- **Your objective**: A stretch of the entries below is to be set down exactly, running from the line with "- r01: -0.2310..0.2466" through the line with "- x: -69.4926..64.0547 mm", both included, and no other line.

- **The records**:

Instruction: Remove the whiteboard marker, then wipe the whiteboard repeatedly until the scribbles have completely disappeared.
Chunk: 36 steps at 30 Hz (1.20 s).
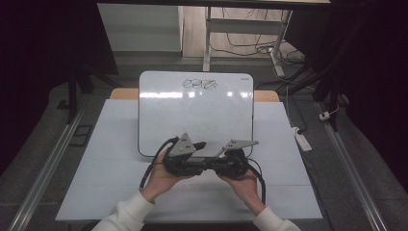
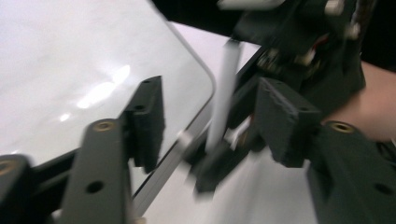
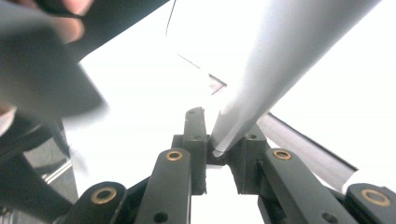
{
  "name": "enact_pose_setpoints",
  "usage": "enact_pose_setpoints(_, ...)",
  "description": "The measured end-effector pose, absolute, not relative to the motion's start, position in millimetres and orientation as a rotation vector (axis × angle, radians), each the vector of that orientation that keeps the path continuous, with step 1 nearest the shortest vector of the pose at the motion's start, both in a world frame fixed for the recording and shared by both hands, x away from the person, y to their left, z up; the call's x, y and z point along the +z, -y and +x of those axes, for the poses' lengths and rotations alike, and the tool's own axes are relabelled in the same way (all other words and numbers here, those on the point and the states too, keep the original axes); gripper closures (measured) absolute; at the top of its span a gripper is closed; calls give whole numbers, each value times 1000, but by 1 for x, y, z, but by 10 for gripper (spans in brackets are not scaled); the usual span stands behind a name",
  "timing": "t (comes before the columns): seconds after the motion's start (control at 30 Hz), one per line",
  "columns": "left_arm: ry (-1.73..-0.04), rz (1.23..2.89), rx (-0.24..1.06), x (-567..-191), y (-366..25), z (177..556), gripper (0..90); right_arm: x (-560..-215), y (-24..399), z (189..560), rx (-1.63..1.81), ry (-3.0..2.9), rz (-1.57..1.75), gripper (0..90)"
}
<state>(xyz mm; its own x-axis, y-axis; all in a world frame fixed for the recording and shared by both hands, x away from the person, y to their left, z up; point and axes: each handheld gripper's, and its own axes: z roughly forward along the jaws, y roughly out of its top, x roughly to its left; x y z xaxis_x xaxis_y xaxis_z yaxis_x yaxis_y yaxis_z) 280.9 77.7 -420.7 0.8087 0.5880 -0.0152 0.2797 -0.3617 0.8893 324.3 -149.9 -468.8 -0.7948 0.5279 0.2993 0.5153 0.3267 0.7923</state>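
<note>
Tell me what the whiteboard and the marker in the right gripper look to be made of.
Whiteboard: a glossy coated panel, judging by the lamp glare on it, with a thin rim that looks like metal or plastic. Marker: a smooth pale barrel, probably plastic with a satin sheen; the right gripper is shut on its end.

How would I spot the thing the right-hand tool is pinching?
Start at the whiteboard on the table. At its near edge two hands hold black tools; the right gripper clamps a slim white marker, the one pale stick among black parts.
</note>
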Motion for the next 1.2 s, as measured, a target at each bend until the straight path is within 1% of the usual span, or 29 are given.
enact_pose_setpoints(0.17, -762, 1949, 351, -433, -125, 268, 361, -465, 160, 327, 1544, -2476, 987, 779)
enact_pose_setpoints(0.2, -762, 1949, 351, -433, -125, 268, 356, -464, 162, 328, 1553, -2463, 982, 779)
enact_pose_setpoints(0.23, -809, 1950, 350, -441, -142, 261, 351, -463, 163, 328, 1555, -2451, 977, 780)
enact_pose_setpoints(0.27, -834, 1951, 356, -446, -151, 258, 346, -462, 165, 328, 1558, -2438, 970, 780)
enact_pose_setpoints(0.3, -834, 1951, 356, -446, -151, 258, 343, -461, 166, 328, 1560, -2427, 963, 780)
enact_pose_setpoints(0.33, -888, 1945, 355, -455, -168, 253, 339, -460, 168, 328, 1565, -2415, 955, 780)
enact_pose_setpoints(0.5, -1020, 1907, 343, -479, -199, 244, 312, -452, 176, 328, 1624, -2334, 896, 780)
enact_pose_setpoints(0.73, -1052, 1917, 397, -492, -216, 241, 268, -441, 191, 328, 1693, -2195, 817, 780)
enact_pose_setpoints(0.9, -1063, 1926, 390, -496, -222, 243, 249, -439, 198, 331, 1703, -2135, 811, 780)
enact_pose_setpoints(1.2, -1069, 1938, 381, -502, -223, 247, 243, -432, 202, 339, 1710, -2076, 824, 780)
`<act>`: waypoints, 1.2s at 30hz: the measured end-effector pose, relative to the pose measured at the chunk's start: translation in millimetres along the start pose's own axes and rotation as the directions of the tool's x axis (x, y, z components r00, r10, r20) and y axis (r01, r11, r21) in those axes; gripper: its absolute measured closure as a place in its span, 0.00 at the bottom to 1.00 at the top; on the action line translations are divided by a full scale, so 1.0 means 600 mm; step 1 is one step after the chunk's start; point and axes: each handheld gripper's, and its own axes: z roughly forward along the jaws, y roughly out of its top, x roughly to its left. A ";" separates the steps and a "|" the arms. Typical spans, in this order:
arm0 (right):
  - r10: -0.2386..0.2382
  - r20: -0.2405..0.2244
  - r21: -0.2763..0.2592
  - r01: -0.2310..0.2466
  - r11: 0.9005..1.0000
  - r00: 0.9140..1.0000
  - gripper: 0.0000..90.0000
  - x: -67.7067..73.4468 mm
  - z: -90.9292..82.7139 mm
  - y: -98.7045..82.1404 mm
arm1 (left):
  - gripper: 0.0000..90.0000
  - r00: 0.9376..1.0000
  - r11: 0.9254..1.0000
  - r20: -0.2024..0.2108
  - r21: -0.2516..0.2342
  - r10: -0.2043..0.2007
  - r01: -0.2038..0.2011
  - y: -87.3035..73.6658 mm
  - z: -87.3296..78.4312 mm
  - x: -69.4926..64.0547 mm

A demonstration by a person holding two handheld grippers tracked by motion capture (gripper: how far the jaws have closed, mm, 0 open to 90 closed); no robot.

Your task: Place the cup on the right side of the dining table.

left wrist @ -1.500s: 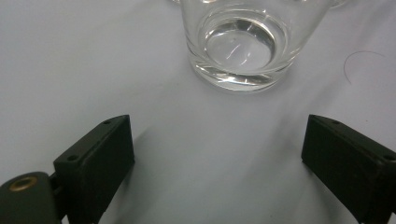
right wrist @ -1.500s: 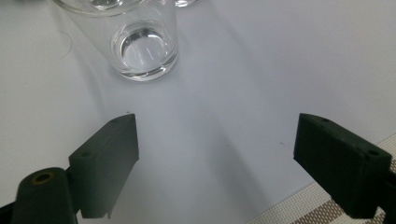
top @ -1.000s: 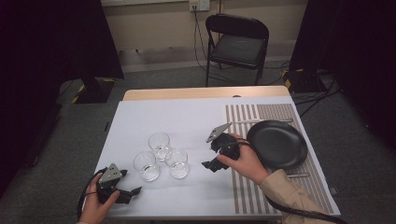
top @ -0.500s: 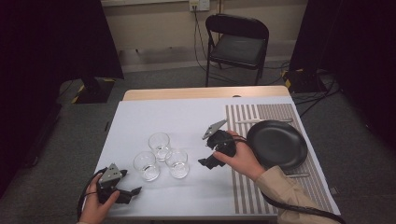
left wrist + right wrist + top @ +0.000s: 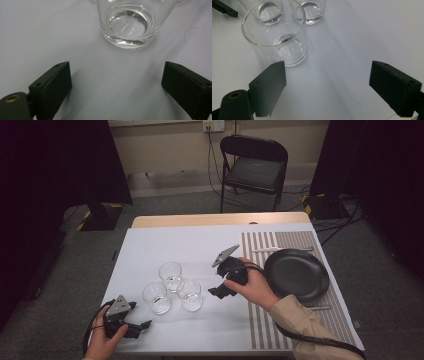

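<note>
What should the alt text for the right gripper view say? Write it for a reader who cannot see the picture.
The right tongs stand open over a white table, with an empty clear glass just ahead of the left jaw and not between the jaws. Two more glasses stand behind it, one at the top left and one at the top middle.

Three clear glasses (image 5: 174, 286) upright, clustered, apparently empty, on white worktop (image 5: 150, 245), left of centre.
</note>
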 end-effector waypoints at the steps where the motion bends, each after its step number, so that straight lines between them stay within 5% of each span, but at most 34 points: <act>1: -0.002 0.000 0.000 0.002 1.000 1.000 0.15 0.000 0.001 0.001 | 0.09 1.000 1.000 0.000 0.000 0.001 -0.001 0.000 0.000 0.000; 36: -0.016 -0.010 -0.011 0.016 1.000 1.000 0.15 0.007 0.014 0.040 | 0.09 1.000 1.000 0.000 -0.001 0.000 0.000 0.000 0.000 0.000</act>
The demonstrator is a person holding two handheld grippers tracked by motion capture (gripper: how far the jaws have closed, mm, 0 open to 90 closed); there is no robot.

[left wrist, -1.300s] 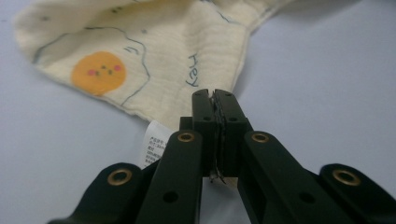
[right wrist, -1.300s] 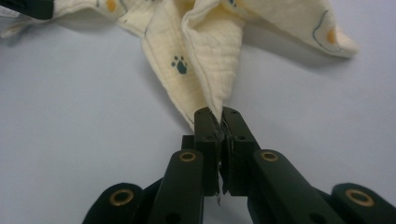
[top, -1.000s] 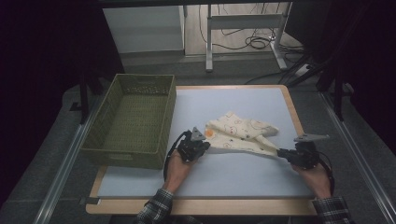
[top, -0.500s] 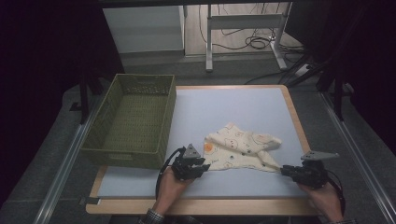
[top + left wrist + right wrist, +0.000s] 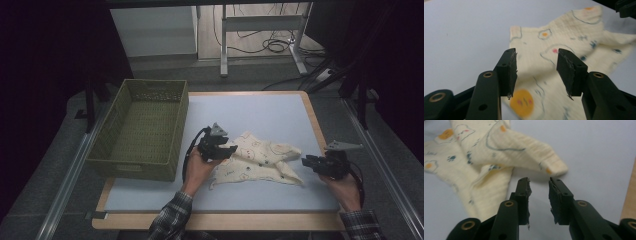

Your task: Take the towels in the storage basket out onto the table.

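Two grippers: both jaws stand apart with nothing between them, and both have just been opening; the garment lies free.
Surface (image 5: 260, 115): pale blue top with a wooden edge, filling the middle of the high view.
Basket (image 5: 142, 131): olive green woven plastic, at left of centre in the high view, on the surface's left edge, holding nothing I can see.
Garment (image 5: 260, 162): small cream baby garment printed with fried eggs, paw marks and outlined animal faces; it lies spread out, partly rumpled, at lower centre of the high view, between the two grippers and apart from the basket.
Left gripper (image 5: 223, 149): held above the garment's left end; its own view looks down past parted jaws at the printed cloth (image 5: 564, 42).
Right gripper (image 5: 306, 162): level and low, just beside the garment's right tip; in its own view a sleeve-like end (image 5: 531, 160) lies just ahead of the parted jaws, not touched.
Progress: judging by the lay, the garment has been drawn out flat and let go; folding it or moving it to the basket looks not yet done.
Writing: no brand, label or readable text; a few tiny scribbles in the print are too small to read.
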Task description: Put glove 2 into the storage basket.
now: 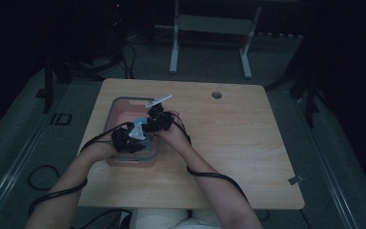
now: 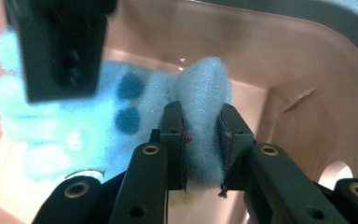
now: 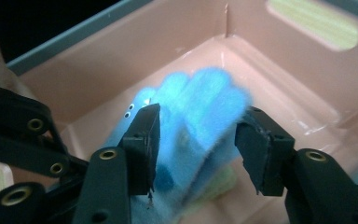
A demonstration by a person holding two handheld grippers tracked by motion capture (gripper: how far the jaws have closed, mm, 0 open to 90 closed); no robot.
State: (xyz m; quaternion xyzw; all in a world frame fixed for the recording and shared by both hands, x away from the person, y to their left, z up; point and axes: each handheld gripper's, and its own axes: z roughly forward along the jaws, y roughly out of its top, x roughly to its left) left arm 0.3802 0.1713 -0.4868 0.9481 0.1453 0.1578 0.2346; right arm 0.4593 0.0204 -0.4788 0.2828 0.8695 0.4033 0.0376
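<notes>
A fluffy light-blue glove (image 2: 74,121) with dark blue dots lies low inside a pink plastic bin (image 2: 270,60). My left gripper (image 2: 203,126) is shut on a bunched fold at the glove's cuff end. My right gripper (image 3: 198,135) is open, its jaws straddling the finger end of the glove (image 3: 200,107) with a gap at the right pad. In the high view both grippers, the left gripper (image 1: 132,138) and the right gripper (image 1: 148,125), meet over the bin (image 1: 124,109) at the table's left. One jaw of the right gripper (image 2: 60,51) hangs above the glove in the left gripper view.
The bin stands on a wooden table (image 1: 228,143) with a round hole (image 1: 216,95) near its far edge. Something yellowish (image 3: 219,184) lies under the glove. A handle cutout (image 3: 312,23) opens in the bin wall. A metal frame (image 1: 209,28) stands beyond the table.
</notes>
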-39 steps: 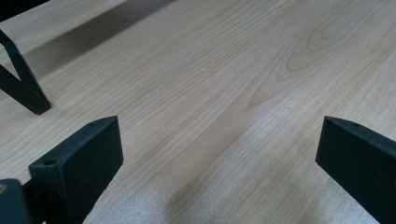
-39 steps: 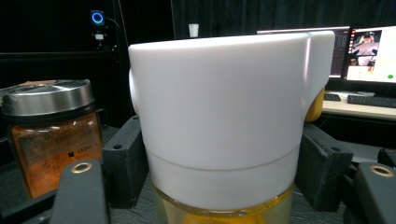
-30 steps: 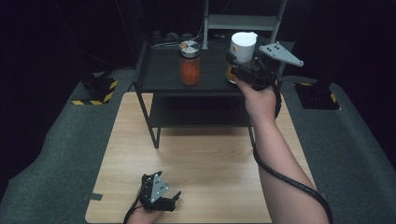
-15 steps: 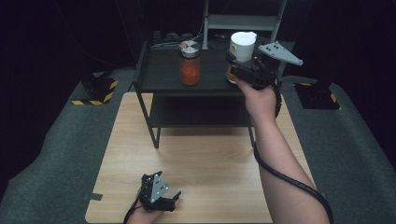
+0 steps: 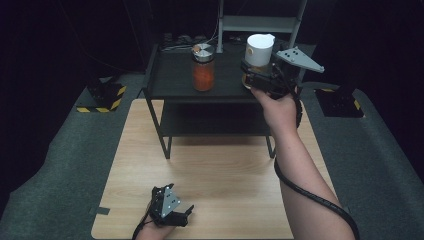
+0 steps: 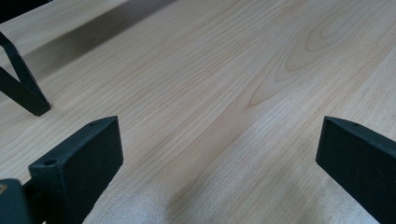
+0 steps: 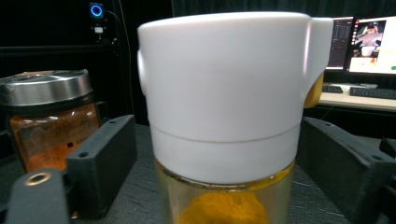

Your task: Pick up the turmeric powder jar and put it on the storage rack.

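Left gripper: low on wooden table, near front edge; jaws wide apart, nothing between.
Orange jar: metal lid, upright on black shelf.
White-capped jar: upright on shelf, right of orange jar.
Right gripper: jaws just opened, flanking the white-capped jar without pressing it.

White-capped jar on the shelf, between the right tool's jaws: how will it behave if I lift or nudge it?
The white-capped jar looks rigid; its clear body may be glass, so possibly fragile and slick. The big cap above a narrower body suggests top-heaviness: it may tip if nudged high. The right tool has just opened around it.
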`<act>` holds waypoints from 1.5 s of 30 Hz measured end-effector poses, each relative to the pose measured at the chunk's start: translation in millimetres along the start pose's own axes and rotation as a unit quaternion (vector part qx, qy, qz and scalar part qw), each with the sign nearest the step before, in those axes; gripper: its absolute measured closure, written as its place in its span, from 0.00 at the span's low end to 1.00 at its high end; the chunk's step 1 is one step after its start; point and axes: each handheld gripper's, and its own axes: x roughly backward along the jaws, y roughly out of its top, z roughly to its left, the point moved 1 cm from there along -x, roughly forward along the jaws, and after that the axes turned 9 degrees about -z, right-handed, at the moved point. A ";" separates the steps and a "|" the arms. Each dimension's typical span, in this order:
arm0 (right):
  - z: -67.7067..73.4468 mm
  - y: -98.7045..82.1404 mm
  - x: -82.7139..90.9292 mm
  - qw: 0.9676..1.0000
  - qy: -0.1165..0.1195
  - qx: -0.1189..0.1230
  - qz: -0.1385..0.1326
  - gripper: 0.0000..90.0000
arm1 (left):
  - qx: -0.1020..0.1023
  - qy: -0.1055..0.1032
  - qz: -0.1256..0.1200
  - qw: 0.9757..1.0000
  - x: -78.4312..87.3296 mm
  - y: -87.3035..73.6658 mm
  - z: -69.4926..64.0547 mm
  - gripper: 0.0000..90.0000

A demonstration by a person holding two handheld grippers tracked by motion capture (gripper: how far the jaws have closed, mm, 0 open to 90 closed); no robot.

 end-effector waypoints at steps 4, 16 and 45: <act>4.9 2.4 3.4 1.000 -0.003 0.005 0.002 0.04 | -0.001 0.000 0.001 1.000 -0.1 0.2 -0.2 0.01; 12.6 7.1 19.6 1.000 0.010 0.013 0.001 0.00 | -0.003 0.001 0.001 1.000 0.0 0.2 -0.8 0.01; 17.7 -8.0 67.2 0.999 0.033 0.035 -0.013 0.00 | -0.003 0.005 0.004 1.000 -0.8 1.1 -2.6 0.01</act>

- **Your solution**:
  - r01: -0.2310..0.2466
  - r11: 0.9005..1.0000
  - r00: 0.9140..1.0000
  - gripper: 0.0000..90.0000
  - x: -67.7067..73.4468 mm
  - z: -90.9292..82.7139 mm
  - y: -98.7045..82.1404 mm
arm1 (left):
  - gripper: 0.0000..90.0000
  - r00: 0.9376..1.0000
  - r11: 0.9254..1.0000
  - r20: -0.2024..0.2108
  - r21: -0.2516..0.2342
  - r10: -0.2043..0.2007
  - r01: -0.2038..0.2011
  - y: -87.3035..73.6658 mm
  - z: -87.3296..78.4312 mm
  - x: -69.4926..64.0547 mm

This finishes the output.